Assignment: Output the data below line for line, exactly, up to and including the line where "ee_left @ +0" appears.

Entries taken from a collection:
——————
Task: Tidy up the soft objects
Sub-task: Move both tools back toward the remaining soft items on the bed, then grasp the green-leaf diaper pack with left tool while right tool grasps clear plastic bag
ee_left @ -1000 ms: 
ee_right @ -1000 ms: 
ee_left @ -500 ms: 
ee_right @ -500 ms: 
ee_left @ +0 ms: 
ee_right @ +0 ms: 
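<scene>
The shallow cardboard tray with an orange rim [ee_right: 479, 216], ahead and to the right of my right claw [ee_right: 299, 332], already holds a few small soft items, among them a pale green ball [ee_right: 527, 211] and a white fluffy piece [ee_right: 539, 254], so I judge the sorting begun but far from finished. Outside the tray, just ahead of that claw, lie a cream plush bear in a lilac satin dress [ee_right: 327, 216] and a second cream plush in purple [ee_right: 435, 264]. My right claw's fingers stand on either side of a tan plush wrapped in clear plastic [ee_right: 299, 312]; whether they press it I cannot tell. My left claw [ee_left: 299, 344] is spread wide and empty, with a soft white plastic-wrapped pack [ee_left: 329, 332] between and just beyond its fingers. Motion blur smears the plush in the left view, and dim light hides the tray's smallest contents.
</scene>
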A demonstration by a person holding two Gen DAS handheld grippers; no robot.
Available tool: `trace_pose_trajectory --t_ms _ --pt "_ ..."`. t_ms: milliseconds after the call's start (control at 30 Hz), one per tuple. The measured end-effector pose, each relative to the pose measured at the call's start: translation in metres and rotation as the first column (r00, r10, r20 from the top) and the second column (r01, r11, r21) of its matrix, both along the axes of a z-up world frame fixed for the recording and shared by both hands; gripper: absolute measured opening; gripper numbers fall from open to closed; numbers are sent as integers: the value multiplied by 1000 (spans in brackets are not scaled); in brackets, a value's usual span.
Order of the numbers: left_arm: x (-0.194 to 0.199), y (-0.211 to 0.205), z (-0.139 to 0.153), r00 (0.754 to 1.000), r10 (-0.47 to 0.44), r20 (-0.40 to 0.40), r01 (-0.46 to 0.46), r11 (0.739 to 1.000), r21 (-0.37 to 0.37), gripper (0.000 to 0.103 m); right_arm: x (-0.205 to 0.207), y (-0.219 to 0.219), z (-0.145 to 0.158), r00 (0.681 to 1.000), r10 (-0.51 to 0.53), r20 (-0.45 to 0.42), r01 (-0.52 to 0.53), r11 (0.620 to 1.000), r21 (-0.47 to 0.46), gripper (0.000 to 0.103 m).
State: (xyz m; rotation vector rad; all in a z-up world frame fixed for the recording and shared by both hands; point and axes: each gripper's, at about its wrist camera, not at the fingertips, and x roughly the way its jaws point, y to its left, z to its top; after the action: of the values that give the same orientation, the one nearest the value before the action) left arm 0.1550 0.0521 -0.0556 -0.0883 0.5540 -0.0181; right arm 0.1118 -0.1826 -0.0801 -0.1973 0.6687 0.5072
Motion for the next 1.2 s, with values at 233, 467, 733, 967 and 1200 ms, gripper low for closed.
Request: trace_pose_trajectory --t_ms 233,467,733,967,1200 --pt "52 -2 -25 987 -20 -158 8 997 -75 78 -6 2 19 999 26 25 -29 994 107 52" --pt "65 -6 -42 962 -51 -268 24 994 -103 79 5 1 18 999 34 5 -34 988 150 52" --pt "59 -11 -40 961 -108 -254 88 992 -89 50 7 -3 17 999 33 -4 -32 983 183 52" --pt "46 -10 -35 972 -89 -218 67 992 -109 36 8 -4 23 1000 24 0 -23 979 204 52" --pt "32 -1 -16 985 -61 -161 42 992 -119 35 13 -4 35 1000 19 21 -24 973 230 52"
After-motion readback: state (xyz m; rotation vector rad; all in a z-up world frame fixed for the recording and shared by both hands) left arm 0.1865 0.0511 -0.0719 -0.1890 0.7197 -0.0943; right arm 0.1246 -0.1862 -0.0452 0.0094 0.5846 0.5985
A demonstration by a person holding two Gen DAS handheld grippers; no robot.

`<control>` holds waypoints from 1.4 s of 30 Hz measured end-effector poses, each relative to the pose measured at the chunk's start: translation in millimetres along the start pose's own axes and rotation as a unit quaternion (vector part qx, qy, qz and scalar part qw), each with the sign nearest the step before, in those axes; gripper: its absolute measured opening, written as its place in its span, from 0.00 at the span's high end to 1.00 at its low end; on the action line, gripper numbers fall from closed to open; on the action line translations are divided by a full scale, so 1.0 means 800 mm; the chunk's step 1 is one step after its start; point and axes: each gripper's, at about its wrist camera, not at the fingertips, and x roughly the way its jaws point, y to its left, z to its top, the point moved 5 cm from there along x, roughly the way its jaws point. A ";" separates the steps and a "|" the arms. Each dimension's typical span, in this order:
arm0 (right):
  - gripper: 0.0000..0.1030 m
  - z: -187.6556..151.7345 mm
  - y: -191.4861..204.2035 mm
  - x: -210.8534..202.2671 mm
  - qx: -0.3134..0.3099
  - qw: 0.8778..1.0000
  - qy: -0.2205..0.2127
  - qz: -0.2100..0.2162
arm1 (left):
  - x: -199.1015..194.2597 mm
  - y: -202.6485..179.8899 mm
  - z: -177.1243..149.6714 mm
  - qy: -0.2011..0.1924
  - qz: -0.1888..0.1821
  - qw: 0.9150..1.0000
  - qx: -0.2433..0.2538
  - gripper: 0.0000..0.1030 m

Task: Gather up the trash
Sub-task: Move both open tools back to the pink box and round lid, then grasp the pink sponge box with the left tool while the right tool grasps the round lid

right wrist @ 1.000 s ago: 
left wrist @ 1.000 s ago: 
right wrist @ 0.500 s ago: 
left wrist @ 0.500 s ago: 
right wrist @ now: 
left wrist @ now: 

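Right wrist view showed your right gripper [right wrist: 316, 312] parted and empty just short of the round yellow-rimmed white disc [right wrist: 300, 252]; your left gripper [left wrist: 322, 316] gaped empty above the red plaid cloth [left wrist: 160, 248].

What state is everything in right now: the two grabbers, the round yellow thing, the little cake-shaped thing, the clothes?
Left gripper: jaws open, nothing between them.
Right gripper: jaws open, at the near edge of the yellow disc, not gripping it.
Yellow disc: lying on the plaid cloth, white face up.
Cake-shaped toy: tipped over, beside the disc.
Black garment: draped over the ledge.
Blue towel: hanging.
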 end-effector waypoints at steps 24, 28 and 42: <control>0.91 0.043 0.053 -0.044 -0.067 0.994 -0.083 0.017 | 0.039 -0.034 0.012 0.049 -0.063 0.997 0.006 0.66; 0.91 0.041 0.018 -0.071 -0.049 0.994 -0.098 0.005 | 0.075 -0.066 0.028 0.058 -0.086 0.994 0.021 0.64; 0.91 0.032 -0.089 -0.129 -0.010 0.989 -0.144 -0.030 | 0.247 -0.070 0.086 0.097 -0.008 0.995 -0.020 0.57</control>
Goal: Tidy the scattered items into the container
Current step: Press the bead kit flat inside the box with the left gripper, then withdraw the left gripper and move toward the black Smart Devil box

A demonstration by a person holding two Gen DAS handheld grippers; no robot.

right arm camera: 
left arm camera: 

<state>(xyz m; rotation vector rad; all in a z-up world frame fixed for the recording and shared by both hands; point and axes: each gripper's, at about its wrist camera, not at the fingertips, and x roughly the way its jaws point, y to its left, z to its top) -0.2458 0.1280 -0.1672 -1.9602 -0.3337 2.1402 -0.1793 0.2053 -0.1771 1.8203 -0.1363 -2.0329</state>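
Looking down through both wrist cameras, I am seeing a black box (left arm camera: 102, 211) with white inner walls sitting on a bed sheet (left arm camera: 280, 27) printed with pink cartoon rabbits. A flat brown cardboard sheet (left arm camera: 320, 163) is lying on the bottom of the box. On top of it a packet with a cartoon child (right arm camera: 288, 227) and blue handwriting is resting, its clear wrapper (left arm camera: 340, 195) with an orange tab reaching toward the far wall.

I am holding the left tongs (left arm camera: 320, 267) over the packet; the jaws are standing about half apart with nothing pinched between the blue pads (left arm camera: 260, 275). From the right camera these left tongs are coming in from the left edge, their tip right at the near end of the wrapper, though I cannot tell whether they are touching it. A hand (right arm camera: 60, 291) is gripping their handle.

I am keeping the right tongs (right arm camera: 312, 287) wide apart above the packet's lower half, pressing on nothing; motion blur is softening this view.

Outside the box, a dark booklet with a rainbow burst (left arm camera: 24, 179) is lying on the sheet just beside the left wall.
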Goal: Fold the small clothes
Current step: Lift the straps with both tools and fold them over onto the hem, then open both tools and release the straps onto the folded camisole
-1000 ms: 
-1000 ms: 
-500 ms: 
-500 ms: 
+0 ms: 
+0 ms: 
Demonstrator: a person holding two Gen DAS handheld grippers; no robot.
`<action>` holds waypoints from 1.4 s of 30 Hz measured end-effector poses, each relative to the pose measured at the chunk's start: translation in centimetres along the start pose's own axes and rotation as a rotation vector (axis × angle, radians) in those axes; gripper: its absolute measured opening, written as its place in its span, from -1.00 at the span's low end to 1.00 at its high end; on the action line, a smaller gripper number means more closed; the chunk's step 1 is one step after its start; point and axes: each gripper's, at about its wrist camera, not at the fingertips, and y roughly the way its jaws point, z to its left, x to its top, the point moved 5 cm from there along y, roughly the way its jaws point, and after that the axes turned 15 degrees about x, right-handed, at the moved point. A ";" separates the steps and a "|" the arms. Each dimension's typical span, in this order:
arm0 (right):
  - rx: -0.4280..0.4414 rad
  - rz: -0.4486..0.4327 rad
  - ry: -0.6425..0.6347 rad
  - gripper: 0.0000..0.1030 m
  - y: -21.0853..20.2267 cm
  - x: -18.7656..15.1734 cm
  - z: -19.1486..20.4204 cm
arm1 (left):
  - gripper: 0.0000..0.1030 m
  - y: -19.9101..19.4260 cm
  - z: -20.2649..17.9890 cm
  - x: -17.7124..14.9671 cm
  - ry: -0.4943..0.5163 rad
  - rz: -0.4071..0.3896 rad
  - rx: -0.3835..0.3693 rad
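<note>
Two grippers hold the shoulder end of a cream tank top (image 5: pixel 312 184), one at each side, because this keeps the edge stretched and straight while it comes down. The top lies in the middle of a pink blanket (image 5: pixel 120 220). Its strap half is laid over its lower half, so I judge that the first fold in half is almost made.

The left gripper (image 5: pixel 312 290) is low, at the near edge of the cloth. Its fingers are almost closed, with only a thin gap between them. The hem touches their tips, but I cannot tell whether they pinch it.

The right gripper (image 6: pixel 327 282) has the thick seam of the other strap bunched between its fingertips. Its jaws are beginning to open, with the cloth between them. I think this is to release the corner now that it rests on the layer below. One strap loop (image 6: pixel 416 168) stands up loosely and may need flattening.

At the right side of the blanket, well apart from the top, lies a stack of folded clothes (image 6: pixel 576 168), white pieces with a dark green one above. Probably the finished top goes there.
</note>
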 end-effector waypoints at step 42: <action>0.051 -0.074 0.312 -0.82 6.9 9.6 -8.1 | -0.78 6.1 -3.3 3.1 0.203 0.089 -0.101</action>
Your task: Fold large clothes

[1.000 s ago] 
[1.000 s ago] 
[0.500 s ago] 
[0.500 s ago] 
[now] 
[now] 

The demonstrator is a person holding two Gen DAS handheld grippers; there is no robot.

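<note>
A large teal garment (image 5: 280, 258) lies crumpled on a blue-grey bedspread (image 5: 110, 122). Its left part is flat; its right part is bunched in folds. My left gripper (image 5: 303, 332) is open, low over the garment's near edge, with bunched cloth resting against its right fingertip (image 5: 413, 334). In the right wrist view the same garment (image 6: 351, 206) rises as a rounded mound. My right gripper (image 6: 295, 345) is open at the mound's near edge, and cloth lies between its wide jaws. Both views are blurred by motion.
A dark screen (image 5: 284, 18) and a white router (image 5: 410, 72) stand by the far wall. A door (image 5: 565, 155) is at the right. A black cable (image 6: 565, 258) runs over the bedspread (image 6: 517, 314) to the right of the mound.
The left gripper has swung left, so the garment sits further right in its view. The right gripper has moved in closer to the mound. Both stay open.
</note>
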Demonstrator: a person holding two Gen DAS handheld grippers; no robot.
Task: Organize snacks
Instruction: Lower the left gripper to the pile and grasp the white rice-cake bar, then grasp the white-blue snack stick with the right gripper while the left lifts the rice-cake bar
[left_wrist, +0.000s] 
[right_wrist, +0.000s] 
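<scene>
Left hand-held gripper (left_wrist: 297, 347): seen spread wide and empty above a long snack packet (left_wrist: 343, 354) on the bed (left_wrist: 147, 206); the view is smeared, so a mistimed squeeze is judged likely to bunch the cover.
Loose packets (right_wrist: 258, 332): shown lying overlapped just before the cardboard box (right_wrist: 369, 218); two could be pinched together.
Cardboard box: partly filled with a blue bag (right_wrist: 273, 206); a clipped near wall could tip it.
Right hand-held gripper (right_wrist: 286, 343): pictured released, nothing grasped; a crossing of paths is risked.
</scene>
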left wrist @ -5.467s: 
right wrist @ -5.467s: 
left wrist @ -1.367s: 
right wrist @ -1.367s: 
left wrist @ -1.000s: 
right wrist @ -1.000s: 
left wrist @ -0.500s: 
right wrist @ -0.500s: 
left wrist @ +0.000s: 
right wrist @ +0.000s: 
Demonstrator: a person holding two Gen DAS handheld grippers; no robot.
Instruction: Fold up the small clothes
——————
Your response:
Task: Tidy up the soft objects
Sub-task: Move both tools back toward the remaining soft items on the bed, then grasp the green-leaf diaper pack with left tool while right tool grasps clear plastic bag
ee_left @ -1000 ms: 
ee_right @ -1000 ms: 
ee_left @ -500 ms: 
ee_right @ -500 ms: 
ee_left @ +0 ms: 

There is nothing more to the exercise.